Elige vía judicial si:
- La cuantía es baja (inferior a 15.000-20.000 €): el coste del arbitraje puede superar lo reclamado.
- Sospechas insolvencia de la otra parte: la vía judicial permite embargos preventivos con más facilidad.
- No tienes cláusula arbitral y la otra parte no acepta someterse a arbitraje.
- Quieres sentar precedente: las sentencias judiciales crean jurisprudencia; los laudos arbitrales no.
Ejemplo práctico: reclamación por defectos en reforma
Una comunidad de propietarios encarga una reforma integral de cubierta por 85.000 €. A los dos años aparecen filtraciones por deficiente ejecución de la impermeabilización. El perito valora la reparación en 32.000 €.
Escenario A: Arbitraje
- El contrato incluía cláusula de sumisión a la Corte de Arbitraje del Colegio de Aparejadores.
- Plazo hasta laudo: 9 meses.
- Coste arbitral: aproximadamente 6.500 €.
- Coste abogado: 4.000 €.
- Total: 10.500 €. Laudo estimatorio. Cobro en 11 meses desde la demanda arbitral.
Escenario B: Vía judicial
- Demanda en Juzgado de Primera Instancia.
- Sentencia en primera instancia: 22 meses.
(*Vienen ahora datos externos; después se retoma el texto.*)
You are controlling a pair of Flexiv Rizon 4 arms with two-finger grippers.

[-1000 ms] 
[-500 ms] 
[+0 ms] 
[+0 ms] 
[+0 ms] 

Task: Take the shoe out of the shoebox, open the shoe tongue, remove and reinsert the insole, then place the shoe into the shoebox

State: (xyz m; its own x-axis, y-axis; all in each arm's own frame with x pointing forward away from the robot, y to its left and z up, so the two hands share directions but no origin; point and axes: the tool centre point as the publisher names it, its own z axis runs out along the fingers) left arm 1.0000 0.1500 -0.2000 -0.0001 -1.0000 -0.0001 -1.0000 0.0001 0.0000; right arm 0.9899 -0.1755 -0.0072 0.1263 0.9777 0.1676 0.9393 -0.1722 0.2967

- Apelación de la constructora: 14 meses adicionales.
- Coste abogado + procurador: 7.500 €.
- Total: 7.500 € (si hay condena en costas favorable). Cobro en 3 años desde la demanda.
En este caso, la comunidad habría cobrado dos años antes optando por arbitraje, aunque el coste directo fuera algo superior.
Cómo redactar la cláusula de resolución de conflictos
Sea cual sea tu elección, la cláusula debe ser clara y completa. Te recomendamos incluir:
- Mediación previa obligatoria: intento de acuerdo en 30 días antes de iniciar arbitraje o demanda.
- Institución arbitral concreta (si eliges arbitraje): nombre exacto y referencia al reglamento vigente.
- Número de árbitros: uno para cuantías menores, tres para asuntos complejos.
- Idioma y sede del arbitraje.
- Sumisión expresa a los tribunales de una ciudad concreta (si eliges vía judicial).
En nuestras plantillas, como el contrato de dirección de obra, incluimos cláusulas tipo que puedes adaptar a tu preferencia.
Jurisprudencia relevante
El Tribunal Supremo ha confirmado reiteradamente la validez de las cláusulas arbitrales en contratos de obra, incluso cuando una de las partes es consumidor, siempre que la cláusula haya sido negociada individualmente y no impuesta como condición general (STS 265/2015, de 22 de abril).
También ha establecido que el laudo arbitral firme impide acudir posteriormente a la vía judicial sobre el mismo objeto (STS 102/2017, de 15 de febrero), confirmando el efecto de cosa juzgada del arbitraje.
Conclusión: la elección depende de tu situación
No existe una respuesta universal. El arbitraje ofrece rapidez, especialización y confidencialidad a cambio de un mayor coste inicial y menor capacidad de recurso. La vía judicial es más económica al inicio, garantiza doble instancia, pero puede alargarse años.
Nuestro consejo: para contratos de obra de cierta envergadura (reformas integrales, construcción de viviendas, subcontrataciones importantes), incluir una cláusula escalonada de mediación + arbitraje suele ser la opción más eficiente. Para pequeñas reparaciones o cuando no tienes certeza sobre la solvencia del contratista, la vía judicial con posibilidad de medidas cautelares puede ser preferible.
Lo importante es decidirlo antes de firmar. Una vez surgido el conflicto, las opciones se reducen drásticamente.